Indochine is a testament to the hubris and delusions of first French imperialism and then American trauma to follow .The sense of time and place  unfolds in 1930 French Indochina (Vietnam). from the years of French colonial rule to the stirring of a revolution by zealous and determined young Communist idealists,..  

Indochine concludes in 1954 when the French are on the cusp of being forced out by Communist forces after a century of colonization. Seen through the eyes of a rubber plantation owner, Eliane (the ethereal Catherine Deneuve, nominated for an Academy Award for her performance), Indochine is an allegory for the corrupt and depraved.

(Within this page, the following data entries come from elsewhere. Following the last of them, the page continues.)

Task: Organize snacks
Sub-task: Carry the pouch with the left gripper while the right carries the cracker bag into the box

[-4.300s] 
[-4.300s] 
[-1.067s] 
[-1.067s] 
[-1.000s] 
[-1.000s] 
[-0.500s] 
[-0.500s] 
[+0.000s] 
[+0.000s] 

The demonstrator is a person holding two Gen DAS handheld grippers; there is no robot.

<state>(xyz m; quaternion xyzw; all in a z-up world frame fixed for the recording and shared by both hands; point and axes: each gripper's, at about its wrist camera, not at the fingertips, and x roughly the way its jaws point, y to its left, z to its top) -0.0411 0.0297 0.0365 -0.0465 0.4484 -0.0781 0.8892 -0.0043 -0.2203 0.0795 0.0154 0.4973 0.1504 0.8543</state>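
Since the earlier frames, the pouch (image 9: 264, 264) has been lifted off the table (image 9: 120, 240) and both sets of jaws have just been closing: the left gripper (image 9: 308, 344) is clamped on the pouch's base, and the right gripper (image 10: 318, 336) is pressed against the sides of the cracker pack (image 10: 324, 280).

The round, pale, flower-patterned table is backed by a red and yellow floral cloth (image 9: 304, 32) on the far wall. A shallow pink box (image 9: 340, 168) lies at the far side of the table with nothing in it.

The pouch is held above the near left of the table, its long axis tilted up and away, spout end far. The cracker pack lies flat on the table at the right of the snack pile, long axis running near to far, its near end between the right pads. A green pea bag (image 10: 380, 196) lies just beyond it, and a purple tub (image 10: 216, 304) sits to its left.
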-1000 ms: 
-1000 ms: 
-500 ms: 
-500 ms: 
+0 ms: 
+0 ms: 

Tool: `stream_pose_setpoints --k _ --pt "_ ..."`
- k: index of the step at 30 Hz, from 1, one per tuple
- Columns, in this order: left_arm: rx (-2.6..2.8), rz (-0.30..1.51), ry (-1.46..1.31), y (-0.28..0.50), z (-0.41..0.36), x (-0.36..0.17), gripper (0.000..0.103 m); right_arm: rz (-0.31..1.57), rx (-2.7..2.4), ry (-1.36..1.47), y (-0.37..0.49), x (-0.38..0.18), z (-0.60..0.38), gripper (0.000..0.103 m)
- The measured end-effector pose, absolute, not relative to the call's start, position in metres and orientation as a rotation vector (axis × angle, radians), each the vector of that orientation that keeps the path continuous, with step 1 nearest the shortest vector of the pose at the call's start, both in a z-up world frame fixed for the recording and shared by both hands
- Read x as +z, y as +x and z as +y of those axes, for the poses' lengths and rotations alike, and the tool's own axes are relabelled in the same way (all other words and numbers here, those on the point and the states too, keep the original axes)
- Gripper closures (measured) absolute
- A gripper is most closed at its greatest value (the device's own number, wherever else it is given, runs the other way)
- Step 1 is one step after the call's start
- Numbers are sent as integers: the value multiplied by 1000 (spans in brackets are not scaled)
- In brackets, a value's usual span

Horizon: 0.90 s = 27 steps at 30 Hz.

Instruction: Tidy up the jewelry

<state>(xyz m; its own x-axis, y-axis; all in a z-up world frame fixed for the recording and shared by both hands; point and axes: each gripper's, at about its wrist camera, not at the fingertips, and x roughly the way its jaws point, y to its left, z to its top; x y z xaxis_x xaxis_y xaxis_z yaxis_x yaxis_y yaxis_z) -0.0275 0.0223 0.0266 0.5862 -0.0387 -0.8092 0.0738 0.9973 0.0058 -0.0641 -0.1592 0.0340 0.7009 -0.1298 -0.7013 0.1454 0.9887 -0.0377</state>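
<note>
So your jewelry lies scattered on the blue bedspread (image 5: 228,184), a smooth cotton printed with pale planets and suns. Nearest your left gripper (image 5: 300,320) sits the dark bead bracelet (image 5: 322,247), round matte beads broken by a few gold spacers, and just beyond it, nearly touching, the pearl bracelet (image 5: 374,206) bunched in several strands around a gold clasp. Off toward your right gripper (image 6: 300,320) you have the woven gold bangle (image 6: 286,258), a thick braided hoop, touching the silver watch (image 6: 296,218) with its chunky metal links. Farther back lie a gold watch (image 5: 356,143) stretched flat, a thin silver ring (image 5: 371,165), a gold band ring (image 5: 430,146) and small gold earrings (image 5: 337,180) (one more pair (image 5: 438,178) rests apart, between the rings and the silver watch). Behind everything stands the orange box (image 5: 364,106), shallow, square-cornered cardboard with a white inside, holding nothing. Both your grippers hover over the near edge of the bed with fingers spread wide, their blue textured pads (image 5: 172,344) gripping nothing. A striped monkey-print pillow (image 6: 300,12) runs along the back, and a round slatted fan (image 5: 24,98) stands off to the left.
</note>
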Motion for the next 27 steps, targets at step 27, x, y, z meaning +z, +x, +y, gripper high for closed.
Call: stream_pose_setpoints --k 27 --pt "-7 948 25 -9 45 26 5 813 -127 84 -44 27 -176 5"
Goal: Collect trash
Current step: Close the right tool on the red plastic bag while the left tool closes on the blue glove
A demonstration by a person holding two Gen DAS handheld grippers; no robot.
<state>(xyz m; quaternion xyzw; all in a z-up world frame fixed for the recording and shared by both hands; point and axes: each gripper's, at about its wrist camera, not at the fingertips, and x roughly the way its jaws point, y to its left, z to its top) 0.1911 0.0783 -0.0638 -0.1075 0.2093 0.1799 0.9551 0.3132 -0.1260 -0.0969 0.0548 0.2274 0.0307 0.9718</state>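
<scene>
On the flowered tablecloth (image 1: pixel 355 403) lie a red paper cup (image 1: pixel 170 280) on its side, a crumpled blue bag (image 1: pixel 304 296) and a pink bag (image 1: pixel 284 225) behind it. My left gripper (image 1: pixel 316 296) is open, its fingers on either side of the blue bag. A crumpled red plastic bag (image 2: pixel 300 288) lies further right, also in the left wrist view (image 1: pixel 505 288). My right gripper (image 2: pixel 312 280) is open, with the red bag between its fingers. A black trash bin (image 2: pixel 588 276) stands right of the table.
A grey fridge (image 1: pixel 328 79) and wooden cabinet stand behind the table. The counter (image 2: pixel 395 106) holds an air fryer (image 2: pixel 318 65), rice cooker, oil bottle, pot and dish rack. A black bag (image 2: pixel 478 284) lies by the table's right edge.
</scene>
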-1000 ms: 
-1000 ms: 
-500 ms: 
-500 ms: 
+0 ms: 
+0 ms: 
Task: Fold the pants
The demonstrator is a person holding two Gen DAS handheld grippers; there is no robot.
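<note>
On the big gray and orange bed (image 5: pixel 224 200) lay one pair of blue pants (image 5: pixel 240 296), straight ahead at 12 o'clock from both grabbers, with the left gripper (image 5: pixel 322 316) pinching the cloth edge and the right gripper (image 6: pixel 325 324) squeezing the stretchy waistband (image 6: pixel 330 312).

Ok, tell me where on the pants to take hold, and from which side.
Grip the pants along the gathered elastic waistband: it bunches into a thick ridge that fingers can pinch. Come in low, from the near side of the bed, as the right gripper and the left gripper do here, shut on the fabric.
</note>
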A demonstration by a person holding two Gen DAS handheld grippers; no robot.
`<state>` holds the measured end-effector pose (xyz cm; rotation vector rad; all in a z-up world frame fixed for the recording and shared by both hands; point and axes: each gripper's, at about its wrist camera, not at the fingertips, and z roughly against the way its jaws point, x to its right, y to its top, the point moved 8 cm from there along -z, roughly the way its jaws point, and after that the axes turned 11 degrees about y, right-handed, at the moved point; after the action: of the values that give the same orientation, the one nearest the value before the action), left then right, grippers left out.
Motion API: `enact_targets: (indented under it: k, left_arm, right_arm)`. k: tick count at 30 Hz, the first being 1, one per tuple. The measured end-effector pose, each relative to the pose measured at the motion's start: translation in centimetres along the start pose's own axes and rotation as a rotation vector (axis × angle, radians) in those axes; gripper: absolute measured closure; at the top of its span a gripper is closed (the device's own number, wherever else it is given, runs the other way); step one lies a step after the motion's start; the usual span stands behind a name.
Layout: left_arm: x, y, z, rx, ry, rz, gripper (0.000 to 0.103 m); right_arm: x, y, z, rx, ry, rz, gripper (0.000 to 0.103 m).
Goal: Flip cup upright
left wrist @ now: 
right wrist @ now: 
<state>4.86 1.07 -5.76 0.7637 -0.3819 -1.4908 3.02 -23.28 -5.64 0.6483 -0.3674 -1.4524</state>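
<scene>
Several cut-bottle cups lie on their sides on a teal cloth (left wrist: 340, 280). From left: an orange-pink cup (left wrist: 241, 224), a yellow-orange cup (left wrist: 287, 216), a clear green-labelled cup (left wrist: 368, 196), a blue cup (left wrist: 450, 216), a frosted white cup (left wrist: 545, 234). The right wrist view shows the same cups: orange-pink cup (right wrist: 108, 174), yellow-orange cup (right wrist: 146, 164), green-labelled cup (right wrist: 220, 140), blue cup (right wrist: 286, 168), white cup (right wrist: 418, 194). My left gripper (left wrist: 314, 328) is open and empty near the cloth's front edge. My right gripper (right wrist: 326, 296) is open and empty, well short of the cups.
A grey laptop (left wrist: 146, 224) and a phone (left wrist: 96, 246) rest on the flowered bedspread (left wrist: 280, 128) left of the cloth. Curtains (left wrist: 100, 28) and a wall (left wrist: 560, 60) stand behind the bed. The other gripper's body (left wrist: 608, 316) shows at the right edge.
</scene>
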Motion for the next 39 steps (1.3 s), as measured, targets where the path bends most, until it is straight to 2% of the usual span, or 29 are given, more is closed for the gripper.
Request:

The often opium-smoking French are seen clinging to their delusional belief that they could sustain their dominion over the  impoverished, virtually enslaved Vietnamese.

The narrative is a family drama between Eliane and the orphaned five-year old Vietnamese girl,  Camille (newcomer Linh Dan Pham). who is adopted by Eliane . Indochine has another narrative as well: a love story between a French navy officer, Jean-Baptiste,  and both Eliane and Camille. 

As the struggle against French imperialism grips Vietnam, Jean-Baptiste and Camille have to choose sides.   As the focus shifts to the love story between Camille and Jean-Baptiste, and the awakening of the sheltered privileged Camille to the plight of most Vietnamese Indochine‘s pace deepens and quickens.

The anticolonial revolt plays out in some expected patterns, with the decadence of the dying days of a fading colonial regime.   Old paternalistic, often brutal customs have outlasted their lords and yet the patriarchs (and matriarchs, in this case) adhere tenaciously to property and servants  with a certain stubborn and oblivious pride. They are yesterday’s story, but arenot ready to realize or admit it. 

Indochine is ambitious, gorgeously photographed but also  too slow, too long, and too languishly structured  in the first half of the story. It is not altogether a successful film because of this.   Yet it is still worth seeing, perhaps mostly for implying that the French still do not quite understand what happened to them in Vietnam, and they’re not alone.